Solved – Propensity score matching after multiple imputation

missing datapropensity-scores

I refer to this paper:
Hayes JR, Groner JI.
"Using multiple imputation and propensity scores to test the effect of car seats and seat belt usage on injury severity from trauma registry data."
J Pediatr Surg. 2008 May;43(5):924-7.

In this study, multiple imputation was performed to obtain 15 complete datasets. Propensity scores were then computed for each dataset. Then, for each observational unit, a record was chosen randomly from one of the completed 15 datasets (including the related propensity score) thereby creating a single final dataset for which was then analysed by propensity score matching.

My questions are: Is this valid way to perform propensity score matching following multiple imputation ? Are there alternative ways to do it ?

For context: In my new project, I aim to compare the effects of 2 treatment methods using propensity score matching. There is missing data and I intend to use the MICE package in R to impute missing values, then twang to do the propensity score matching, and then lme4 to analyse the matched data.

Update1:

I have found this paper which takes a different approach:
Mitra, Robin and Reiter, Jerome P. (2011) Propensity score matching with missing covariates via iterated, sequential multiple imputation
[Working Paper]

In this paper the authors compute propensity scores on all the imputed datasets and then pool them by averaging, which is in the spirit of multiple imputation using Rubin's rule's for a point estimate – but is it really applicable for a propensity score ?

It would be really nice if anyone on CV could provide an answer with commentary on these 2 different approaches, and/or any others….

Best Answer

The first thing to say is that, for me, method 1 (sampling) seems to be without much merit - it is discarding the benefits of multiple imputation, and reduces to single imputation for each observation, as mentioned by Stas. I can't see any advantage in using it.

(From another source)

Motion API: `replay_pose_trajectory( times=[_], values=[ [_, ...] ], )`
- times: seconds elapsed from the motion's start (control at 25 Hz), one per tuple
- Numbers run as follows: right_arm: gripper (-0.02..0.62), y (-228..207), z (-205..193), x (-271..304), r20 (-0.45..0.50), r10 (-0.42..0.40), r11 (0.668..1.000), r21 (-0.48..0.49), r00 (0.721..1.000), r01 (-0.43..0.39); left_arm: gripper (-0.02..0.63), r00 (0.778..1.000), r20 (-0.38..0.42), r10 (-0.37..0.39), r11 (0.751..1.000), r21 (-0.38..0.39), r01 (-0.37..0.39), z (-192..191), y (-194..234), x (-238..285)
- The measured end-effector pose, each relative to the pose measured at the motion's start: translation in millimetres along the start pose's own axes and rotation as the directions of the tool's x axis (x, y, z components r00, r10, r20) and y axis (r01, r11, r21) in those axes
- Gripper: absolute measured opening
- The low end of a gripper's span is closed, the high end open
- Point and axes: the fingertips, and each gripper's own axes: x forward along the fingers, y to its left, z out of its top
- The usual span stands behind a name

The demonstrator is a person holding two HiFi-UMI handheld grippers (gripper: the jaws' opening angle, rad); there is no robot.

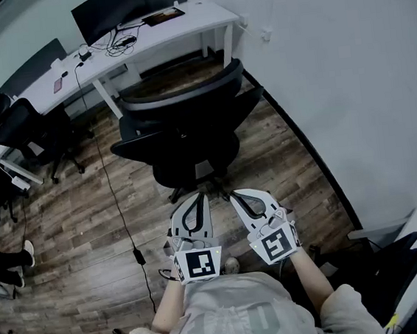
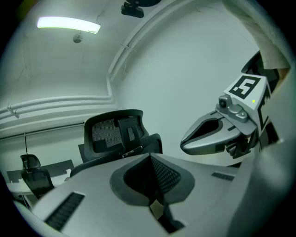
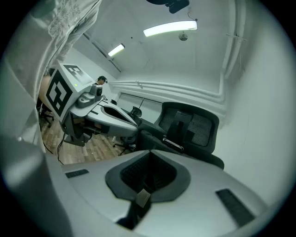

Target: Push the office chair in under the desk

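A black office chair (image 1: 182, 132) stands on the wooden floor in front of the right end of a white desk (image 1: 211, 15). Its mesh back (image 2: 115, 132) faces me and also fills the middle of the right gripper view (image 3: 192, 127). My left gripper (image 1: 195, 199) and right gripper (image 1: 235, 195) are held side by side just short of the chair, apart from it. Both are shut with nothing between the jaws. Each gripper view shows its own closed jaws, left (image 2: 150, 157) and right (image 3: 148, 155), pointing at the chair's back.
Two monitors (image 1: 112, 9) and a tablet (image 1: 163, 15) sit on the desk. A cable (image 1: 114, 195) with a power brick (image 1: 138, 256) runs across the floor. Another black chair (image 1: 31, 133) stands left. The white wall (image 1: 347, 74) is close on the right, with dark furniture (image 1: 396, 261) at lower right.
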Motion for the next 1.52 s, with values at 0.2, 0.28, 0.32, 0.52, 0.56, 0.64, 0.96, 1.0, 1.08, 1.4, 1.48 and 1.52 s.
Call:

There is an excellent discussion of the issues surrounding propensity score analysis with missing data in Hill (2004): Hill, J. "Reducing Bias in Treatment Effect Estimation in Observational Studies Suffering from Missing Data" ISERP Working Papers, 2004. It is downloadable from here.

The paper considers two approaches to using multiple imputation (and also other methods of dealing with missing data) and propensity scores :

  • averaging of propensity scores after multiple imputation, followed by causal inference (method 2 in your post above)

  • causal inference using each set of propensity scores from the multiple imputations followed by averaging of the causal estimates.

Additionally, the paper considers whether the outcome should be included as a predictor in the imputation model.

Hill asserts that while multiple imputation is preferred to other methods of dealing with missing data, in general, there is no a priori reason to prefer one of these techniques over the other. However, there may be reasons to prefer averaging the propensity scores, particularly when using certain matching algorithms. Hill did a a simulation study in the same paper and found that averaging the propensity scores prior to causal inference, when including the outcome in the imputation model produced the best results in terms of mean squared error, and averaging the scores first, but without the outcome in the imputation model, produced the best results in terms of average bias (absolute difference between estimated and true treatment effect). Generally, it is advisable to include the outcome in the imputation model (for example see here).

So it would seem that your method 2 is the way to go.